THE VAGINA CANDLE: Shock Schlock or Genius?

THE VAGINA CANDLE: Shock Schlock or Genius?

Goop’s Gwyneth Paltrow has captivated the world with a candle. It’s called “This Smells Like My Vagina.” 

Who knew you’d get so excited about a candle?

We like it. To be clear, we haven’t smelled it (yet) because it’s sold out, everywhere. We’ve read what’s in the candle, and the fragrance accord they reveal sounds amazing: Geranium, bergamot, rose, and cedar.

As a bonus, the mainstream is now being introduced to the idea of “clean fragrance” - the practise of using non-synthetic aromatic ingredients (usually vegan, cruelty-free, and often alcohol-free) to create scent (in perfumes, body products and candles).  For candles “clean” also means using soy or beeswax as the base.
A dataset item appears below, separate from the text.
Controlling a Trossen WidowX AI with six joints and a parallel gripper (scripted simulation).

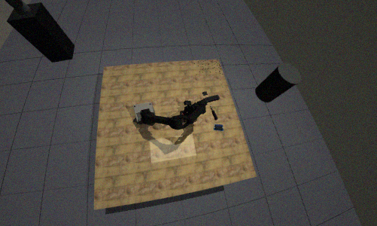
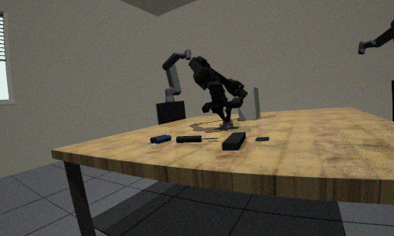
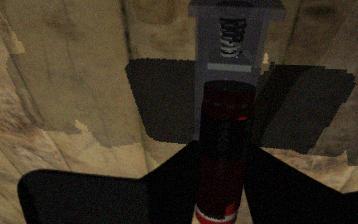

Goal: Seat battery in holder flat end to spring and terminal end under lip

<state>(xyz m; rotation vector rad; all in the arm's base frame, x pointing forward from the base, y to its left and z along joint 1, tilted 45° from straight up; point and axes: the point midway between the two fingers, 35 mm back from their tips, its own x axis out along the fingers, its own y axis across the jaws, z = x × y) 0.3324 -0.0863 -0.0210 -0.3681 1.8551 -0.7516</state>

Paraffin candles, when burned, release toxic chemicals that are known carcinogens.

Please: Let’s all agree to stop poisoning ourselves for things that smell good. There are other - incredible, provocative, exciting - options.

Most importantly, we like idea of the Vagina candle because people are asking “I wonder what THAT smells like?!” We are WAKING UP our scent imagination. What does a high-end lady’s vagina, worth paying $75 for (the candle’s US retail price) actually smell like? Like limes? Soft flowers? Leather and musk? Warm vanilla? Our curiosity is peaked. We’re excited to smell, imagine smell, and talk about smell. We like that.